Microsoft BitLocker receives patches today for a publicly known security feature bypass vulnerability. The advisory for CVE-2026-50661 explains that an unauthorised attacker with physical access to the target machine can bypass Windows BitLocker. While Microsoft doesn’t confirm either way, it’s very probable that this is a patch for the GreatXML vulnerability, which Nightmare Eclipse announced the day after June’s Patch Tuesday.
Active Directory administrators should note the emergence today of CVE-2026-56155, an exploited-in-the-wild elevation of privilege vulnerability in Active Directory Federation Services, which allows an authorised attacker to elevate privileges locally.
Eight other vulnerabilities are also published today in Active Directory Federation Services, all ranked as Important on Microsoft’s proprietary severity ranking scale. The advisory doesn’t explicitly describe the location of the attacker, but it’s likely that an attacker would need an existing toehold on the target system to chain together with the elevation of privilege opportunity on offer here.

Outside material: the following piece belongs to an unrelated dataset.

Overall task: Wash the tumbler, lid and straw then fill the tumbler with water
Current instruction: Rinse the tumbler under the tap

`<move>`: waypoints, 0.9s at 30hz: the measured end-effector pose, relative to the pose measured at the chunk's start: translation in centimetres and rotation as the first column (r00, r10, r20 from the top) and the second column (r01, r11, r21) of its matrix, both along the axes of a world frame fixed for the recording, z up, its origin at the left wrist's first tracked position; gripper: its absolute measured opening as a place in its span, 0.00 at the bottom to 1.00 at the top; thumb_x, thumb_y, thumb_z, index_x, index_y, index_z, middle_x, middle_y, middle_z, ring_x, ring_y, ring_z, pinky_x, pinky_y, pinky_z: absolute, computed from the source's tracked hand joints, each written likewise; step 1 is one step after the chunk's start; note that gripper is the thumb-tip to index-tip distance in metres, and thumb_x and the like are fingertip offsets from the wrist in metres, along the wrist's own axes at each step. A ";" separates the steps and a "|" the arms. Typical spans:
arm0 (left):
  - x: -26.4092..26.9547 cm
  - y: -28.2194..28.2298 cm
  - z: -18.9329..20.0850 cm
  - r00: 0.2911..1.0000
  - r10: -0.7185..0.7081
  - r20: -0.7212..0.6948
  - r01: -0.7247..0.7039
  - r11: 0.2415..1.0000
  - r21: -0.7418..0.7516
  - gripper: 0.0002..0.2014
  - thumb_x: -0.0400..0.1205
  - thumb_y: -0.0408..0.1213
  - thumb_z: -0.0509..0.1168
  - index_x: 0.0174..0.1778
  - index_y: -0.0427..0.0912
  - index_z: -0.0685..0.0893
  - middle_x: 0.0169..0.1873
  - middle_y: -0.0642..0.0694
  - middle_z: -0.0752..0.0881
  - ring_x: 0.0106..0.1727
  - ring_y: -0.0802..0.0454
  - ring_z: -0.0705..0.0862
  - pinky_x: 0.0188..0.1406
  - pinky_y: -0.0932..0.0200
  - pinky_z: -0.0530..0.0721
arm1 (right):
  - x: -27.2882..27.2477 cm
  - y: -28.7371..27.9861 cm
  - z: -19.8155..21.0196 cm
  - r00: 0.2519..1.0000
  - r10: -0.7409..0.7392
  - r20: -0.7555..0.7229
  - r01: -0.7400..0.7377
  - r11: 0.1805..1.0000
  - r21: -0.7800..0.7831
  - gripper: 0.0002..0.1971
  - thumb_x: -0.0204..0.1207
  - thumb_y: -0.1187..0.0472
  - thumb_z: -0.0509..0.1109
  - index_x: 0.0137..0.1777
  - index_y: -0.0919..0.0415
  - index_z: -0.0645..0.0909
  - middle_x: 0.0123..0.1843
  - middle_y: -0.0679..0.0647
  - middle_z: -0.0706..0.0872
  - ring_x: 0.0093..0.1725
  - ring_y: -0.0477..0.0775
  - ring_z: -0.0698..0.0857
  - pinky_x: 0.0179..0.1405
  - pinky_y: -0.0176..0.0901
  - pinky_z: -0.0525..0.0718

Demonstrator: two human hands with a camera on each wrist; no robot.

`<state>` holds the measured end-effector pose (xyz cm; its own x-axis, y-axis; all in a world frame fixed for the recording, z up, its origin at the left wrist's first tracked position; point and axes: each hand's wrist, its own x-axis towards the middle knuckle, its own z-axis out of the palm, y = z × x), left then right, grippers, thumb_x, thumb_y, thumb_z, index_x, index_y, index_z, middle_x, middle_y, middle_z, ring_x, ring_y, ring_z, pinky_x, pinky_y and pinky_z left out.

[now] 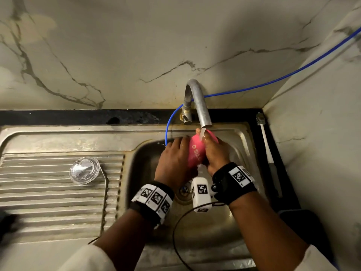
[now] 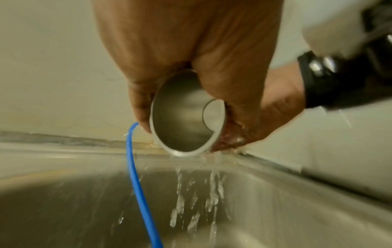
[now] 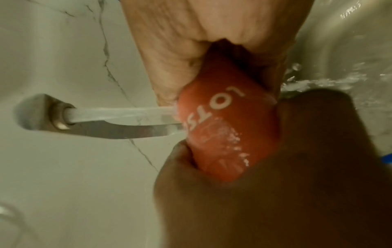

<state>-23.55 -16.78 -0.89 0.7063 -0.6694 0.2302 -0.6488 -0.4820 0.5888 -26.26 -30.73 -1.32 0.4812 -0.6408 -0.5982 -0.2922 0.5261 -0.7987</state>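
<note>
Both my hands are wrapped round the pink tumbler [image 1: 196,151]: my left hand [image 1: 174,163] cups its near-left side with fingers curled over the wall, and my right hand [image 1: 214,153] clasps the right side, thumb toward the far end. I hold it tilted over the sink basin [image 1: 244,145], its outer wall under the stream from the steel tap [image 1: 197,102], mouth pointing down and toward me; the left wrist view shows a bare metal interior with water dripping off the rim [image 2: 186,152].

I judge it stiff and fairly light while empty, but wet painted metal will be slippery, so I would keep gripping round the middle of the body with both palms rather than pinching the thin rim.

Further left, the clear lid [image 1: 84,170] lies on the ribbed drainboard [image 1: 48,192], just beside a thin metal straw [image 1: 106,192]. A blue hose [image 1: 254,88] runs along the wall and into the basin. At the far right a white-handled brush [image 1: 263,133] lies on the dark counter edge.
</note>
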 end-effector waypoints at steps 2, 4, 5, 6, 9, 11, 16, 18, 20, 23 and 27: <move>-0.1 -0.2 -0.3 0.994 0.049 -0.096 -0.046 0.998 0.032 0.42 0.63 0.43 0.87 0.72 0.34 0.80 0.60 0.37 0.88 0.56 0.35 0.88 0.53 0.47 0.85 | -0.1 0.3 0.3 1.000 0.030 -0.003 -0.030 0.997 -0.075 0.22 0.60 0.48 0.91 0.52 0.54 0.92 0.50 0.55 0.95 0.50 0.60 0.95 0.52 0.65 0.95; 1.1 0.0 0.1 0.880 0.066 -0.470 -0.011 0.993 0.119 0.38 0.61 0.45 0.88 0.66 0.41 0.83 0.54 0.44 0.91 0.52 0.42 0.90 0.51 0.49 0.89 | -0.8 0.9 1.2 0.992 0.113 0.063 -0.099 0.976 -0.192 0.22 0.59 0.54 0.92 0.53 0.53 0.91 0.52 0.54 0.95 0.52 0.61 0.94 0.52 0.60 0.95; 2.0 0.3 0.3 0.699 0.013 -0.715 0.054 0.996 0.072 0.36 0.59 0.45 0.88 0.63 0.43 0.85 0.51 0.45 0.92 0.51 0.43 0.91 0.51 0.47 0.91 | -1.3 1.0 1.4 0.975 0.175 0.136 -0.142 0.964 -0.225 0.23 0.59 0.58 0.92 0.55 0.53 0.90 0.55 0.55 0.94 0.54 0.61 0.94 0.52 0.57 0.94; 2.9 0.7 0.3 0.439 -0.089 -0.894 0.086 0.995 -0.057 0.34 0.59 0.44 0.87 0.61 0.43 0.86 0.50 0.43 0.93 0.51 0.43 0.92 0.51 0.44 0.93 | -1.8 1.0 1.4 0.943 0.239 0.230 -0.187 0.956 -0.228 0.26 0.58 0.60 0.91 0.58 0.56 0.89 0.59 0.58 0.93 0.57 0.62 0.93 0.53 0.56 0.93; 4.1 1.6 0.3 0.028 -0.248 -0.968 0.044 0.968 -0.247 0.34 0.61 0.41 0.82 0.65 0.38 0.84 0.54 0.37 0.93 0.55 0.42 0.93 0.54 0.45 0.93 | -2.4 0.4 0.6 0.842 0.316 0.436 -0.251 0.947 -0.202 0.33 0.57 0.60 0.91 0.65 0.62 0.85 0.71 0.65 0.87 0.68 0.74 0.86 0.65 0.71 0.88; 3.6 1.2 0.2 0.144 -0.222 -0.964 0.045 0.975 -0.217 0.36 0.59 0.43 0.83 0.65 0.37 0.85 0.56 0.35 0.92 0.55 0.41 0.92 0.56 0.40 0.92 | -2.2 0.2 0.5 0.855 0.305 0.419 -0.211 0.944 -0.255 0.30 0.56 0.57 0.93 0.58 0.56 0.86 0.70 0.63 0.88 0.68 0.77 0.86 0.66 0.74 0.87; -0.3 -1.1 0.4 0.792 0.111 -0.600 -0.171 0.984 -0.043 0.33 0.64 0.40 0.88 0.63 0.41 0.83 0.48 0.49 0.89 0.40 0.63 0.89 0.34 0.64 0.85 | -0.7 0.4 1.9 0.981 0.158 0.112 -0.094 0.894 -0.439 0.18 0.63 0.55 0.92 0.49 0.57 0.90 0.47 0.52 0.95 0.45 0.53 0.94 0.47 0.51 0.95; -1.5 -1.3 -0.6 0.939 0.228 -0.258 -0.238 0.971 -0.007 0.31 0.65 0.47 0.86 0.59 0.41 0.82 0.47 0.49 0.87 0.42 0.49 0.87 0.35 0.58 0.76 | -0.1 0.5 2.1 0.991 0.128 0.038 -0.093 0.862 -0.498 0.17 0.64 0.53 0.91 0.47 0.59 0.91 0.43 0.51 0.94 0.39 0.48 0.92 0.40 0.43 0.91; -1.8 -1.1 -1.2 0.931 0.280 -0.236 -0.294 0.955 -0.026 0.29 0.64 0.49 0.85 0.54 0.42 0.80 0.44 0.49 0.86 0.39 0.46 0.84 0.34 0.55 0.75 | 0.0 1.1 2.3 0.989 0.148 -0.031 -0.138 0.802 -0.581 0.18 0.66 0.49 0.90 0.49 0.58 0.92 0.44 0.51 0.94 0.40 0.47 0.92 0.40 0.41 0.91; -0.8 -0.2 -0.6 0.726 0.091 -0.681 -0.274 0.948 -0.165 0.30 0.61 0.47 0.87 0.53 0.42 0.82 0.38 0.51 0.91 0.36 0.55 0.89 0.32 0.61 0.84 | -0.7 1.6 2.4 0.951 0.307 -0.021 -0.239 0.694 -0.679 0.18 0.73 0.45 0.85 0.58 0.53 0.91 0.54 0.49 0.94 0.51 0.44 0.93 0.52 0.47 0.94; 0.6 1.0 1.1 0.063 -0.275 -0.959 -0.414 0.868 -0.275 0.39 0.63 0.49 0.79 0.67 0.31 0.81 0.48 0.37 0.93 0.44 0.42 0.93 0.39 0.49 0.92 | -1.5 0.5 1.3 0.770 0.600 0.215 -0.314 0.651 -0.691 0.20 0.85 0.52 0.72 0.74 0.60 0.83 0.76 0.50 0.85 0.75 0.48 0.84 0.76 0.49 0.82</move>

Historically, Patch Tuesday hasn’t seen too many security patches for video games. However, Age of Empires II: Definitive Edition is a new entrant to the Microsoft CVE roster today. Veteran AoE2 players may well be familiar with dangerous opposition early game strategies such as the Persian Town Center nuisance or the Aztec monk rush, but anyone who opens a malicious game scenario file without applying the patch for CVE-2026-50663 might suffer a serious defeat. Successful exploitation allows an attacker to place malicious files in unexpected locations, potentially enabling code execution on the target system.

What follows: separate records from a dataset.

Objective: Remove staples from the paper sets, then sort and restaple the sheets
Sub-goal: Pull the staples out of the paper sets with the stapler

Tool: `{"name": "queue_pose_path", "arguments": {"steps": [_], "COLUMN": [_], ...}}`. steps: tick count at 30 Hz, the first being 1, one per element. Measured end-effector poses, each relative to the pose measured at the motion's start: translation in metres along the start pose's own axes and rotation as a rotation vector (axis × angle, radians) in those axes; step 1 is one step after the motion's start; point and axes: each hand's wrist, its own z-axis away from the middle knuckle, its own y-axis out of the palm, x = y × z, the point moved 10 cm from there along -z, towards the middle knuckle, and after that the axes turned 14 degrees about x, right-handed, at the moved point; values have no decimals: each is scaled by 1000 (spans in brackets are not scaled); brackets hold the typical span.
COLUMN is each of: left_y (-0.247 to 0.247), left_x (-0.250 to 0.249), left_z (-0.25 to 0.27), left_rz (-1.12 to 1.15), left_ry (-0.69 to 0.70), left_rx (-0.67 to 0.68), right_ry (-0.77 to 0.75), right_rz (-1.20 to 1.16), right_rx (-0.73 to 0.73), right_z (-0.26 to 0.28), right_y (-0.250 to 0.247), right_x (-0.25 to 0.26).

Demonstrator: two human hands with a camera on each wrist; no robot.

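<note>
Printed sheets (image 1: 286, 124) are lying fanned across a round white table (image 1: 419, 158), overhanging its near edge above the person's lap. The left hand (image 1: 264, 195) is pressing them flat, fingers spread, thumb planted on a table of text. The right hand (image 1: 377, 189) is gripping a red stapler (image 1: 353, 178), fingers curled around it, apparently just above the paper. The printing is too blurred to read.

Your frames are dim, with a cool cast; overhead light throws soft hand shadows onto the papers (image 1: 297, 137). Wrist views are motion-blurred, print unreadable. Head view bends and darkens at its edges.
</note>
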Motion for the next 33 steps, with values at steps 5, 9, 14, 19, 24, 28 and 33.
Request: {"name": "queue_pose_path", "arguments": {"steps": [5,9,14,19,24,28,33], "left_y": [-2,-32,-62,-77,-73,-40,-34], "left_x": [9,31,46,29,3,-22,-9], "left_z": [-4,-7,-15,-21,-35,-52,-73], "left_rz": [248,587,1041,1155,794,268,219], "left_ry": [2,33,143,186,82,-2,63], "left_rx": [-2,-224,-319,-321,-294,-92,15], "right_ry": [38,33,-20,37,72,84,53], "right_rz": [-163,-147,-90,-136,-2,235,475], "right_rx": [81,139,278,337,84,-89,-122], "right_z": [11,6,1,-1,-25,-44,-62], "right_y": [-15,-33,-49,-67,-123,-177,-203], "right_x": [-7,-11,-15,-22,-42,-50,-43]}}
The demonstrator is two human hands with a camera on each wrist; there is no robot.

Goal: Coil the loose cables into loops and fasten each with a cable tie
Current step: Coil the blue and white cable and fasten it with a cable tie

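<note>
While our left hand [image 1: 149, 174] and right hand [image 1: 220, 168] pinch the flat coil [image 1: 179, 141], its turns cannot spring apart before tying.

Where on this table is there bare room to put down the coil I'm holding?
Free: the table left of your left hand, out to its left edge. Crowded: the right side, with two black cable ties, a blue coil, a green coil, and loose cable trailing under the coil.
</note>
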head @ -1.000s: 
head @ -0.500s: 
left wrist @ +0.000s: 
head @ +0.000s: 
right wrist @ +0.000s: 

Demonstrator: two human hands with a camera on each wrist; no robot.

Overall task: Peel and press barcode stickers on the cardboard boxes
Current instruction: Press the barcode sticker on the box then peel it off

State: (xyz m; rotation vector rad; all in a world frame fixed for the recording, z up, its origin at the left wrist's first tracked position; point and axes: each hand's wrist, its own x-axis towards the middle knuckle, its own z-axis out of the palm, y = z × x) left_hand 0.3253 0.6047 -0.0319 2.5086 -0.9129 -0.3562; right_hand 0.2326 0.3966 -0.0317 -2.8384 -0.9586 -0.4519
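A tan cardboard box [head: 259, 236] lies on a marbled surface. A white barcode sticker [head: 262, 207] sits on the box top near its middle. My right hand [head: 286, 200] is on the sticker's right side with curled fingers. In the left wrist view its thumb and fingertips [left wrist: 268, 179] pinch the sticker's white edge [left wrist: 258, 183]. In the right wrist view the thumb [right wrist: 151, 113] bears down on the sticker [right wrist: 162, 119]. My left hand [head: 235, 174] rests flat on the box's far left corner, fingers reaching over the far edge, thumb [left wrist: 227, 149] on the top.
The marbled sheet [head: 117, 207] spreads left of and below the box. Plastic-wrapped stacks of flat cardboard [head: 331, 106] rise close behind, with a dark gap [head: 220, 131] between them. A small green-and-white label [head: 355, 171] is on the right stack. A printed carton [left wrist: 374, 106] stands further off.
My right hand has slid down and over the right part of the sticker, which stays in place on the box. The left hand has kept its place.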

As Rapid7 noted last month, there are some significant Microsoft product lifecycle changes taking place in mid-July. SQL Server 2016 moves beyond regular extended support and into the pay-to-play Extended Security Updates (ESU) phase from July 15, 2026, and its older sibling SQL Server 2014 moves into the third and final year of ESU. Also on July 14, 2026, SharePoint Server 2016 and 2019 reach extended end date, and since there’s no ESU available, the only remaining option for fully-supported self-hosted SharePoint after today is SharePoint Subscription Edition. The July 2026 lifecycle casualties continue with Project Server 2016 and 2019, Dynamics GP 2016 and 2016 R2, InfoPath 2013, and SharePoint Designer 2013, which also all reach their Extended End Dates, ending their supported lifecycles. Visual Studio 2022 Version 17.12 Long-Term Servicing Channel (LTSC) reaches its release end date on July 14, leaving either the Visual Studio 2022 current channel or an upgrade to Visual Studio 2026 as supported options.